Oleh: Dr. Adian Husaini (www.adianhusaini.id)
Kapan saja umat Islam meninggalkan sikap wasathiyah, maka umat Islam akan mengalami kehinaan dan kehancuran. Sejak Hijrah Nabi tahun 622 M, grafik peradaban Islam terus menaik. Tahun 636 M, umat Islam sudah mengungguli peradaban Romawi. Kota Yerusalem dibebaskan dan dibangunlah satu peradaban baru yang damai dan bermartabat.
Belum genap 100 tahun dari Hijrah Nabi, tahun 711 M, umat Islam sudah membangun peradaban baru di bumi Eropa. Spanyol dipimpin oleh kaum muslimin selama hampir 800 tahun. Andalusia menjadi pusat peradaban yang mengagumkan. Bukan hanya Islam mengalami kejayaan, tetapi kaum Yahudi pun mengakui, zaman keemasan Islam di Spanyol itu adalah zaman keemasan Yahudi.
Benar saja! Tahun 1492, benteng terakhir kaum Muslim di Granada jatuh. Musibah besar menimpa umat Islam dan Yahudi. Mereka diultimatum untuk memilih satu diantara tiga pilihan: berganti agama, keluar dari Spanyol, atau mati. Maka, dunia menyaksikan kekejaman demi kekejaman yang dilakukan penguasa Katolik.
Tahun 1453, umat Islam membebaskan Kota Konstantinopel. Satu generasi hebat dipimpin Muhammad al-Fatih berhasil melakukan kerja spektakuler dalam membangun peradaban tinggi di Konstantinopel. Kolaborasi ulama-ulama hebat dengan penguasa hebat menghasilkan prestasi peradaban yang tinggi.
Dalam kurun waktu yang panjang, mulai 622-1453, umat Islam mengalami dua kali bencana peradaban. Pertama, tahun 1099-1187. Ketika itu Yerusalem ditaklukkan bangsa Eropa dan umat Islam mengalami pembantaian besar-besaran. Kedua, tahun 1258 ketika Baghdad dikuasai dan diluluhlantakkan bangsa Mongol.
Jika dicermati, dua bencana peradaban itu justru terjadi ketika umat Islam berada di puncak penguasaan sains, teknologi, dan ekonomi. Umat Islam merupakan umat yang paling pinter, paling kaya, dan paling maju peradaban materinya.
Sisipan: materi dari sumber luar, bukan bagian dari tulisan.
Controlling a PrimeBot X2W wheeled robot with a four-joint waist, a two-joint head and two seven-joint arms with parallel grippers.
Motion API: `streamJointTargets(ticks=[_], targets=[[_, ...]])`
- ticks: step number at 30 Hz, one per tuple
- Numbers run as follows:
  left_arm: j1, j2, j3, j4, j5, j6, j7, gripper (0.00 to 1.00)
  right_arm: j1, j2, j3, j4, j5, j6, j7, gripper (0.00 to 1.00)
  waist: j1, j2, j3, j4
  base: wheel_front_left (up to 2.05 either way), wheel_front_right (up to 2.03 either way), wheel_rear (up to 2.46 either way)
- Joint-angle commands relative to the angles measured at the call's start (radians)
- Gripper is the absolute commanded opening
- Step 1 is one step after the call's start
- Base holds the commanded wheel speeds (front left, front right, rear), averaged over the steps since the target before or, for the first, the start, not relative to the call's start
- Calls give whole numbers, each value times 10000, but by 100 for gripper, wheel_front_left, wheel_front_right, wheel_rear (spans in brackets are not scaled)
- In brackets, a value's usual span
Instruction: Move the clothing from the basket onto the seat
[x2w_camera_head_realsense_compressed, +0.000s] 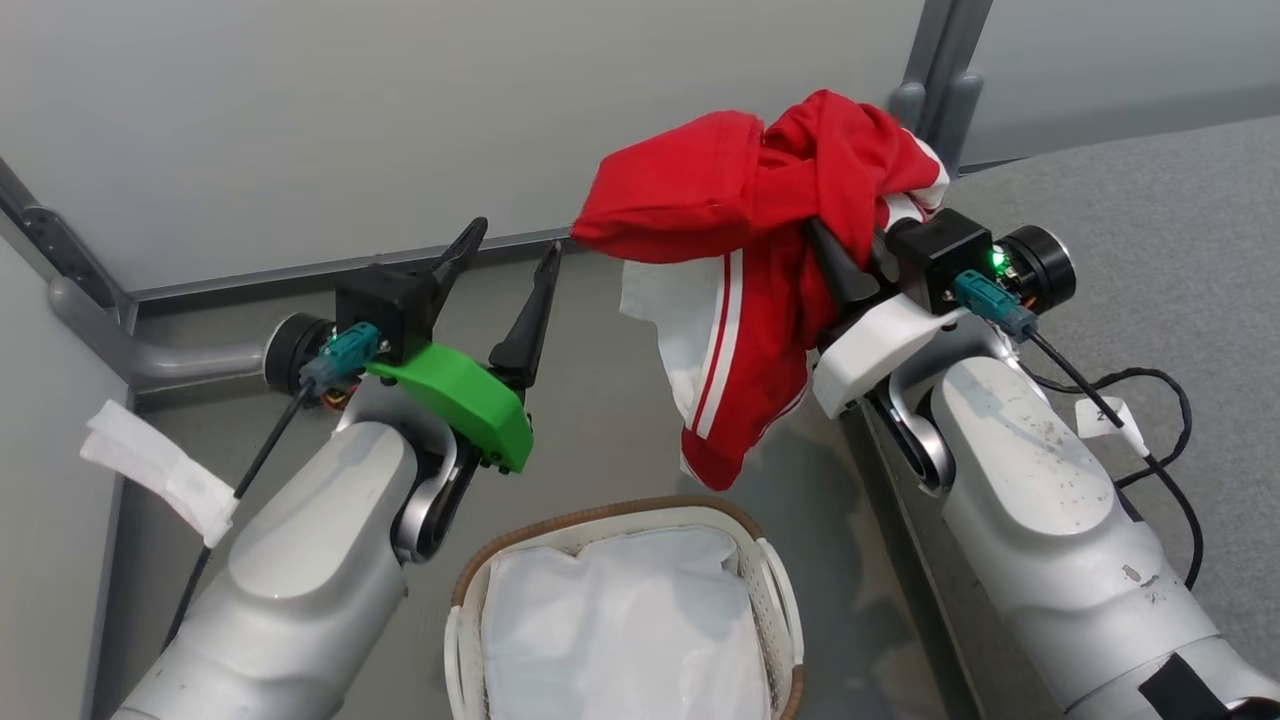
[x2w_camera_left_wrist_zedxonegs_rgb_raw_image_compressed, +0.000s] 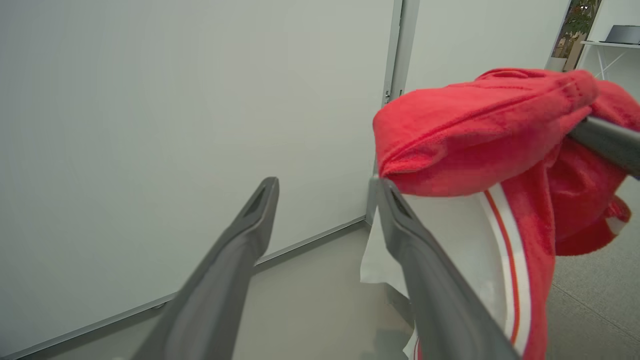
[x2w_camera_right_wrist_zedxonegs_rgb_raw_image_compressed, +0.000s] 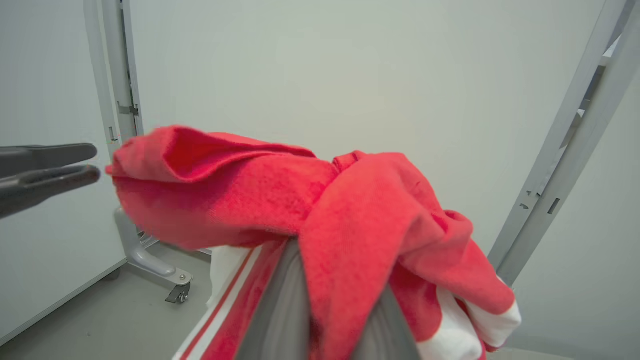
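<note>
The right hand (x2w_camera_head_realsense_compressed: 845, 262) is clamped on the red clothing (x2w_camera_head_realsense_compressed: 740, 200), which dangles in the air just past the far side of the basket (x2w_camera_head_realsense_compressed: 600, 512). The seat (x2w_camera_head_realsense_compressed: 1150, 200) lies off to the right, next to that arm, so I'd guess it swings right. The left hand (x2w_camera_head_realsense_compressed: 512, 240) is spread wide and empty.

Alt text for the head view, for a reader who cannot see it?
The right gripper holds the bunched red clothing in the air, above the basket and left of the grey seat. The left gripper hangs open and empty beside it. The basket contains a white liner.
</note>
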Motion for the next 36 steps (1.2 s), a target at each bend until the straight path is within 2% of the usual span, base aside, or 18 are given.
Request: streamJointTargets(ticks=[1, 9, 21, 27, 36], targets=[[333, 164, 53, -173, 188, 86, -57, 100, 86, -36, -139, 25, -107, -14, -28, 0, 0, 0, 37, -46, 0, 0, 0], [1515, 523, 596, -1206, 629, 352, -64, 100, 115, -37, -751, 110, -439, -14, -28, 0, 0, 0, 213, -239, 0, 0, 0], [2510, 233, 1160, -1452, 1163, 127, -56, 100, 124, -42, -1182, 27, -682, -14, -28, 0, 0, 0, 522, -693, 0, 0, 0], [2701, 60, 1433, -1501, 1505, 81, -55, 100, -45, -41, -1364, -129, -720, -15, -28, 0, 0, 0, 849, -1604, 0, 0, 0], [2538, -1, 1768, -1557, 2192, -19, -55, 100, -184, -38, -1937, -459, -1004, -15, -28, 0, 0, 0, 1506, -3785, 0, 0, 0]])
Akan tetapi, justru ketika itulah umat Islam mengalami bencana peradaban.
Bencana itu bermula ketika umat Islam terjebak dalam pandangan dan sikap ekstrim terhadap dunia. Mereka tidak lagi mengutamakan kehidupan akhirat dan sudah meninggalkan jihad fi-sabilillah. Penyakit cinta dunia merebak di tengah ulama, penguasa, dan masyarakat luas.
Banyak orang mencari ilmu, tetapi salah niat dan tujuan. Mencari ilmu bukan untuk mengenal Allah dan menjadi orang baik. Dunia tidak dipandang sebagai tempat mencari bekal untuk kehidupan akhirat. Tapi, dunia dijadikan sebagai tujuan untuk melampiaskan hawa nafsu sepuas-puasnya.
Apa yang terjadi? Dakwah dan perjuangan ditinggalkan. Dunia jadi tujuan dan rebutan. Perpecahan terjadi dimana-mana. Masalah furu’iyyah dijadikan sebagai alasan perpecahan. Perbedaan menjadi musibah; bukan menjadi rahmah. Bahkan, sesama muslim sibuk saling caci-maki karena perbedaan mazhab. Kepentingan kelompok lebih diutamakan, tanpa peduli musuh-musuh Islam selalu mencari kesempatan untuk melemahkan dan menghancurkan umat Islam.
Islam adalah agama yang adil. Umat Islam merupakan umat pertengahan yang tidak ekstrim. Umat Islam diperintahkan menjadi umat yang kuat dan memimpin umat manusia. Umat Islam diwajibkan menjadi insan bertaqwa, tanpa harus meninggalkan tahta, harta, dan keluarga. Selama umat Islam memegang teguh sikap adil dan menjauhi sikap ekstrim, maka mereka senantiasa menjadi umat yang kuat dan unggul.
Sikap adil itu lahir dari pandangan dunia (worldview) yang benar, yang memahami hakikat segala sesuatu dengan benar dan menyikapinya dengan bijak. Jiwa dan raga harus dibangun bersama. Islam menolak paham ekstrim yang memuja materi dan syahwat secara berlebihan. Hawa nafsu harus dikendalikan; bukan dimatikan.
Islam melarang umatnya untuk merusak tubuhnya dengan alasan untuk pensucian jiwa. Ibadah puasa bukan untuk membuat manusia sengsara agar bisa menjadi taqwa. Tetapi, puasa adalah bentuk pengendalian hawa nafsu dan pensucian jiwa yang merupakan penentu kesuksesan seseorang.
Jiwa yang bersih akan melahirkan akhlak mulia yang direalisasikan dalam bentuk adab. Jiwa yang kotor merupakan sumber kelemahan dan kekalahan. Jiwa yang kotor melahirkan akhlak tercela. Sikap pembohong, penyakit sombong, malas, pendengki, dan sebagainya lahir dari jiwa yang kotor.
Selama penyakit jiwa itu masih bersemayam dalam jiwa, maka manusia pasti akan bersikap ekstrim, dan meninggalkan posisi wasathiyah. Ketika itu umat menjadi lemah dan kalah! Semoga kita bisa belajar dari sejarah! Amin. (Depok, 28 Februari 2025).
EDITOR: REYNA
Related Posts

Ach. Sayuti: Soeharto Layak Sebagai Pahlawan Nasional Berkat Jasa Besarnya Dalam Fondasi Pembangunan Bangsa

SPPG POLRI Lebih Baik Dibanding Yang Lain Sehingga Diminati Sekolah

Pak Harto Diantara Fakta Dan Fitnah

Surat Rahasia Bank Dunia: “Indonesia Dilarang Membangun Kilang Minyak Sendiri”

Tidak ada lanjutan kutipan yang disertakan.